While the argument I make in this book is bound to be controversial, it rests on a very simple premise: human well-being entirely depends on events in the world and on states of the human brain. Consequently, there must be scientific truths to be known about it. A more detailed understanding of these truths will force us to draw clear distinctions between different ways of living in society with one another, judging some to be better or worse, more or less true to the facts, and more or less ethical. Clearly, such insights could help us to improve the quality of human life—and this is where academic debate ends and choices affecting the lives of millions of people begin.

I am not suggesting that we are guaranteed to resolve every moral controversy through science. Differences of opinion will remain—but opinions will be increasingly constrained by facts. And it is important to realize that our inability to answer a question says nothing about whether the question itself has an answer. Exactly how many people were bitten by mosquitoes in the last sixty seconds? How many of these people will contract malaria? How many will die as a result? Given the technical challenges involved, no team of scientists could possibly respond to such questions. And yet we know that they admit of simple numerical answers. Does our inability to gather the relevant data oblige us to respect all opinions equally? Of course not. In the same way, the fact that we may not be able to resolve specific moral dilemmas does not suggest that all competing responses to them are equally valid. In my experience, mistaking no answers in practice for no answers in principle is a great source of moral confusion.

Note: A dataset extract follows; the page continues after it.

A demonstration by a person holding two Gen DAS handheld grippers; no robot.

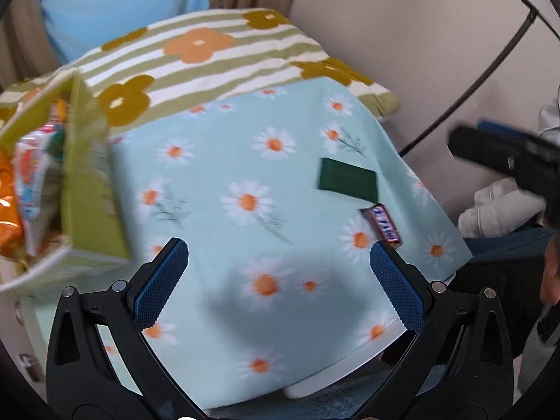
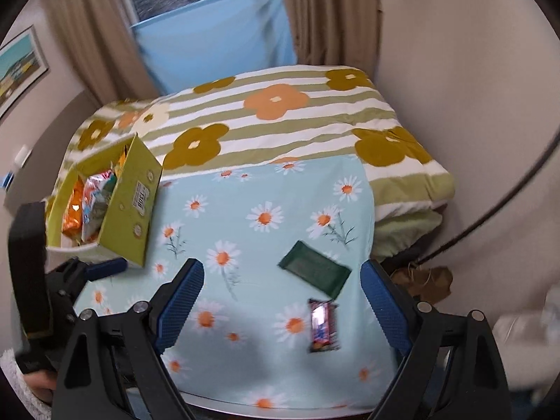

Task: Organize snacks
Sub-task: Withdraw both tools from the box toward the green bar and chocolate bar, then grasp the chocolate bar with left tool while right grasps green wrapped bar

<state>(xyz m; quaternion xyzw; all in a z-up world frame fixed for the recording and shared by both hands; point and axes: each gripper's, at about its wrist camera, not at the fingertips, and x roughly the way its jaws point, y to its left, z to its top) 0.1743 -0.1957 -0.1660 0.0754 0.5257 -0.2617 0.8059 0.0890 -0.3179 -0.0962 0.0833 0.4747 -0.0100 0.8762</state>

There are, for instance, twenty-one U.S. states that still allow corporal punishment in their schools. These are places where it is actually legal for a teacher to beat a child with a wooden board hard enough to raise large bruises and even to break the skin. Hundreds of thousands of children are subjected to this violence each year, almost exclusively in the South. Needless to say, the rationale for this behavior is explicitly religious: for the Creator of the Universe Himself has told us not to spare the rod, lest we spoil the child (Proverbs 13:24, 20:30, and 23:13–14). However, if we are actually concerned about human well-being, and would treat children in such a way as to promote it, we might wonder whether it is generally wise to subject little boys and girls to pain, terror, and public humiliation as a means of encouraging their cognitive and emotional development. Is there any doubt that this question has an answer? Is there any doubt that it matters that we get it right? In fact, all the research indicates that corporal punishment is a disastrous practice, leading to more violence and social pathology—and, perversely, to greater support for corporal punishment.4

But the deeper point is that there simply must be answers to questions of this kind, whether we know them or not. And these are not areas where we can afford to simply respect the “traditions” of others and agree to disagree. Why will science increasingly decide such questions? Because the discrepant answers people give to them—along with the consequences that follow in terms of human relationships, states of mind, acts of violence, entanglements with the law, etc.—translate into differences in our brains, in the brains of others, and in the world at large. I hope to show that when talking about values, we are actually talking about an interdependent world of facts.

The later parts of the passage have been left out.